Moving forward with resilience thinking

I wish that I had more insightful thoughts about utilizing resilience in practice than the ones that follow. Yes, I can think about how powerful of a tool it can be — a game-changer really. But unfortunately all I can focus on are the realities that Laura and Walker and Salt describe. In-the-now attitudes or doctrines of controlling nature are quite real, and are *very* powerful.  Achieving the goals of the resilience approach will be difficult and changing the deeply-rooted paradigm requires burrowing through the ideologies of anthropocentrism and individualism, and thus through the core belief of environmental domination.  It will take a great deal of time to undo what people have believed in for thousands of years and what they so powerfully instill in the modern era.  It requires that all parties involved accept nature and work with its cycles, as opposed to controlling it; or at the very least it requires that a group of influential parties begin the conversation.

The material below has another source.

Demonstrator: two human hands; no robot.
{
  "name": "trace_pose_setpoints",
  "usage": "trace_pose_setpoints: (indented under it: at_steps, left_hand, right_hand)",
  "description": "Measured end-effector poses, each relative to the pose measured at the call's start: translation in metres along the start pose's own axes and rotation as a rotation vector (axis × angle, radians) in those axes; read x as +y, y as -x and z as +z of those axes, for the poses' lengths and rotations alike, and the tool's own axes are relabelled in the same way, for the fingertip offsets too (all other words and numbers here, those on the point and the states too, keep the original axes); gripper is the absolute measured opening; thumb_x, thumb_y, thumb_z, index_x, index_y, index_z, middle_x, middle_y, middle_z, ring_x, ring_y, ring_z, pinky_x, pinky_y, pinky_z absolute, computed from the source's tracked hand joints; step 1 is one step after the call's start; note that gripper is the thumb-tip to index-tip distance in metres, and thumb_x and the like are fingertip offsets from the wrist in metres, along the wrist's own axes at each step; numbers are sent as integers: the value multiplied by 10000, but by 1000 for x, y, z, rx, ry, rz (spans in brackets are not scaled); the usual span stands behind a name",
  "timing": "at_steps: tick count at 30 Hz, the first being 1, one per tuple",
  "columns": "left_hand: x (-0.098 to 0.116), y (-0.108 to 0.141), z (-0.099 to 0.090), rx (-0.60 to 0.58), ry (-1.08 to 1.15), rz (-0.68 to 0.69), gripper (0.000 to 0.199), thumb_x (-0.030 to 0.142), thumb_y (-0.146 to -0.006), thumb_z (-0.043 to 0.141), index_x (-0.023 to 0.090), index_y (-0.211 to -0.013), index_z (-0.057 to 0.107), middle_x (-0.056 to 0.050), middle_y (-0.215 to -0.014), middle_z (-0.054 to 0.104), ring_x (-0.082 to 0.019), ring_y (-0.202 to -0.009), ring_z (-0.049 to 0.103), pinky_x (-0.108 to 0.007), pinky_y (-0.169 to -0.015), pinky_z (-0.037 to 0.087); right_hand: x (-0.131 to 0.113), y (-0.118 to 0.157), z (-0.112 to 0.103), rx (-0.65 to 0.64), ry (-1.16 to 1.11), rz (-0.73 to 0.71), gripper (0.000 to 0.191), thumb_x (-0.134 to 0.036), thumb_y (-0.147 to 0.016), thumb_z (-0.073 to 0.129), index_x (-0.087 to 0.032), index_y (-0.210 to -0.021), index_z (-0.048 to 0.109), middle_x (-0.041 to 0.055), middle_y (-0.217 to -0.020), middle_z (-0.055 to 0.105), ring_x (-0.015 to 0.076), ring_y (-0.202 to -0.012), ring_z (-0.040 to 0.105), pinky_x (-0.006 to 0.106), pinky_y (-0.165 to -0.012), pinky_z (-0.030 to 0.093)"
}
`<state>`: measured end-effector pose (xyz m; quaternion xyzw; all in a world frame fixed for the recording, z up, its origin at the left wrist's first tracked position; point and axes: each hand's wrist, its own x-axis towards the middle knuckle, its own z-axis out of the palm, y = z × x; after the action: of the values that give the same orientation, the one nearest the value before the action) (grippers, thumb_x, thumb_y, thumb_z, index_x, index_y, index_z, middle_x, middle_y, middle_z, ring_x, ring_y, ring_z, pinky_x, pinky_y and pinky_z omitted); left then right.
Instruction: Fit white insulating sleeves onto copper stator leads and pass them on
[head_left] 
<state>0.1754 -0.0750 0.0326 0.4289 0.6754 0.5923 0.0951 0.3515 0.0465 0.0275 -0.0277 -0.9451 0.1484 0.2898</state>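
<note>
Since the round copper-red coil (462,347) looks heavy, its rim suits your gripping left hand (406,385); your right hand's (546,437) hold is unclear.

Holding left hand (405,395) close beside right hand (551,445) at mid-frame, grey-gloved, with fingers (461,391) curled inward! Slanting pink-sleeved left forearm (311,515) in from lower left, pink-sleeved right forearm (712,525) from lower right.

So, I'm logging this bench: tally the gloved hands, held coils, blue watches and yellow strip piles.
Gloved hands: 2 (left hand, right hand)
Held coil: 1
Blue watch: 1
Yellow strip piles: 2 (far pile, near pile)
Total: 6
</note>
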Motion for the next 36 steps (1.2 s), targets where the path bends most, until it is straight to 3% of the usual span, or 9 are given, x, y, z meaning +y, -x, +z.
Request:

The task will be arduous, since such dogmas as growth and efficiency have become common-speak and pollute many sectors of public life, and thus become belief systems that have perpetually been retaught over and over again within society.   Regardless, there is a sense of urgency that undermines the demands of time in realizing change.  Our only hope can be to plant the seeds of resilience thinking in current and future generations through their [ecological] education, so they can repopulate corrupted social arenas with fruitful actions that respect the cyclical nature of life and ultimately protect the needs of humanity and the environment.